Art Original
Pengaruh Variasi Jenis Oli Bekas Sebagai Bahan Bakar Peleburan Alumunium Terhadap Karakteristik Pembakaran
Penelitian ini bertujuan untuk menganalisa seberapa besar pengaruh variasi jenis oli bekas mesin dengan kode SAE yang berbeda sebagai bahan bakar kompor (burner) untuk peleburan aluminium (kaleng minuman) terhadap karakteristik pembakaran. Metode yang digunakan berupa eksperimen dimana pada pengujian laboratorium untuk mengetahui viskositas (kekentalan) oli bekas mesin yang digunakan dan melakukan pembakaran untuk mengetahui karakteristik pembakaran oli bekas mesin motor (SAE 15W-40), mobil (SAE 20W-50), excavator (SAE 40), dan hidrolik (SAE 10).

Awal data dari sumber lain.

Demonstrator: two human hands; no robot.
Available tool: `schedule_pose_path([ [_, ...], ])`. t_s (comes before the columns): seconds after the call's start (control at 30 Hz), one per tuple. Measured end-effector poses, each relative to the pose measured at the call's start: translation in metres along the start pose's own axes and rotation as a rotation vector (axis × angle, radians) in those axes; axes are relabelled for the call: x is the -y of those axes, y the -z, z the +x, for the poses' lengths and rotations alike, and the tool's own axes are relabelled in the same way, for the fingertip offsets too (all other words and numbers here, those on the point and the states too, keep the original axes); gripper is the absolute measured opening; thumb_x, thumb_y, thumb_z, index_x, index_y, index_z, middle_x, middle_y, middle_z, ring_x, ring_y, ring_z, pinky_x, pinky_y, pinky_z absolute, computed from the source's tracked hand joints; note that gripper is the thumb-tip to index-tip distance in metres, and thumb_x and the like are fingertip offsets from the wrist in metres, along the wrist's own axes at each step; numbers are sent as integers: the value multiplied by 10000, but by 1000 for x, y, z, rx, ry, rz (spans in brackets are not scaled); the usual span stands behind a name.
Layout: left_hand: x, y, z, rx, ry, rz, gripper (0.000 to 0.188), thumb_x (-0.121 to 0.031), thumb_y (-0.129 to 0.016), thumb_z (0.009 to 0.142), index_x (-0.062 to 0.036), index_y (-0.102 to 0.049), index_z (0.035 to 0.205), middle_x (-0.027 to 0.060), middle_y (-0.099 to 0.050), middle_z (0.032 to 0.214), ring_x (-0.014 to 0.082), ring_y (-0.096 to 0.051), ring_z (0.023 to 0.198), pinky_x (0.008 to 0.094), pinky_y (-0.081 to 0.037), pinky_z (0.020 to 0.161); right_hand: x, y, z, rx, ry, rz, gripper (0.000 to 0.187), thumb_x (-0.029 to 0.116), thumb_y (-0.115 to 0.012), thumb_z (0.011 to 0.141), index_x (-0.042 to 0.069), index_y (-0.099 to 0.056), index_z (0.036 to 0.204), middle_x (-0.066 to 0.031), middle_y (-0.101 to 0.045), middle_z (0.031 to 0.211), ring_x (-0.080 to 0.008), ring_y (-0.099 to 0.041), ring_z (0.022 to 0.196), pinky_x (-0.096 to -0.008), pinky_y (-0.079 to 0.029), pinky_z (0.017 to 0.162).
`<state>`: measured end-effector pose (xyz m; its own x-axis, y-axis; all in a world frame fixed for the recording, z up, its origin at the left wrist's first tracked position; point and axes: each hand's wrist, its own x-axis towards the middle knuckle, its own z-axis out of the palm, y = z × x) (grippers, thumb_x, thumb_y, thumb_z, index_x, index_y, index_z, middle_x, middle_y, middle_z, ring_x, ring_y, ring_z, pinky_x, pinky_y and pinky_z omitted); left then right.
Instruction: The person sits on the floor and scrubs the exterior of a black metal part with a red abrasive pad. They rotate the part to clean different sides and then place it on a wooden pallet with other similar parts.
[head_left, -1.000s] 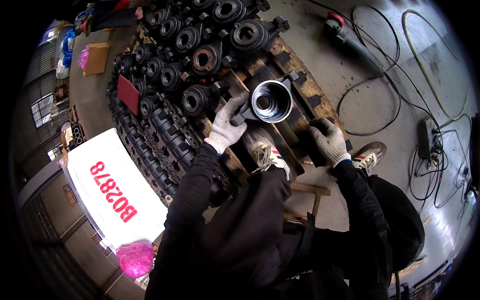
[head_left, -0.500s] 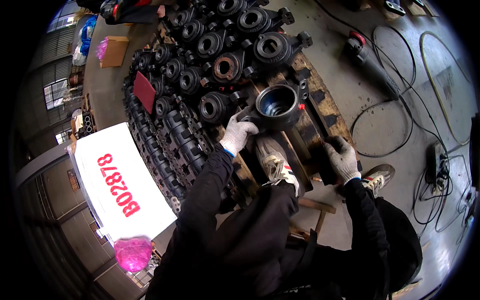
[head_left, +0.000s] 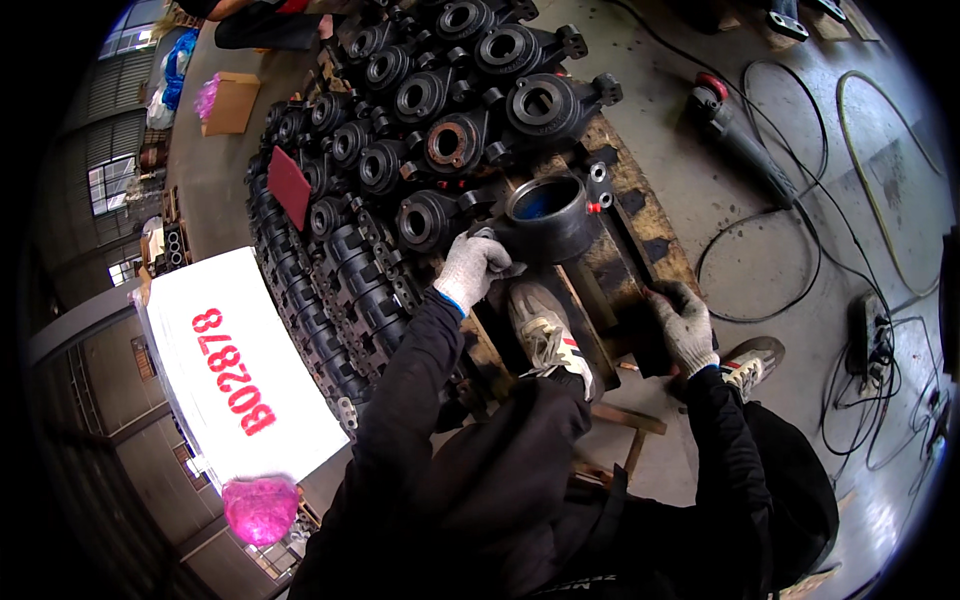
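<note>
In a white knit glove, my left hand [head_left: 473,267] closes round the near end of a black cast metal housing [head_left: 555,235]. The housing has a round open bore, bluish inside, and a small red plug [head_left: 593,208] on its right side. It sits tilted at the near edge of the wooden pallet [head_left: 650,225], with its side wall facing me. My right hand [head_left: 685,325], also gloved, is curled at the pallet's right near corner. A small reddish tip shows at its fingers, but what they hold is hidden. My shoe [head_left: 545,325] is just below the housing.
Rows of similar black castings [head_left: 425,95] fill the pallet, with a dark red plate [head_left: 289,188] on them. An angle grinder [head_left: 745,140] and looped cables lie on the floor at right. A white board [head_left: 240,360] stands left. Another person's dark sleeve [head_left: 265,28] shows far left.
The housing has tilted, so its side wall shows more and its bore less. My left hand has turned slightly with it. My right hand has shifted a little toward me.
</note>
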<state>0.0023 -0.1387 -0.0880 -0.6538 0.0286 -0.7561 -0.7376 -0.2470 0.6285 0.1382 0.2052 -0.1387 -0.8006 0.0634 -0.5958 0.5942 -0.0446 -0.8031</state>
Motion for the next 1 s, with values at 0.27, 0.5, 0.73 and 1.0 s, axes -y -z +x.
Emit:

Hasil menunjukkan bahwa oli bekas mesin motor SAE 15W-40 dengan viskositas (kekentalan) paling terendah yaitu 168,48 cSt memiliki tingkat efisiensi pembakaran tertinggi dengan temperatur nyala api mencapai 834°C dengan waktu konsumsi bahan bakar tercepat dalam menghabiskan 1 liter sebesar 4392 s, sedangkan untuk oli bekas mesin yang memperoleh temperatur nyala api paling terendah ialah oli bekas mesin hidrolik SAE 10 dengan temperatur nyala api 706?C serta paling lambat dalam menghabiskan 1 liter oli dengan waktu 5040 s disebabkan oleh viskositas yang masih tinggi dengan nilai 220,05 cSt. Dan hasil warna nyala api yang di peroleh dari ke empat variasi jenis oli bekas mesin ini berwarna mearh. Kesimpulan dari penelitian ini adalah dari ke empat variasi jenis oli bekas mesin ini bahwa oli bekas mesin motor SAE 15W-40 paling efisien untuk digunakan sebagai bahan bakar peleburan aluminium dibandingkan dengan jenis oli bekas lainnya. Disarankan untuk menggunakan oli bekas mesin motor SAE 15W-40 dalam aplikasi peleburan aluminium untuk efisiensi yang lebih baik.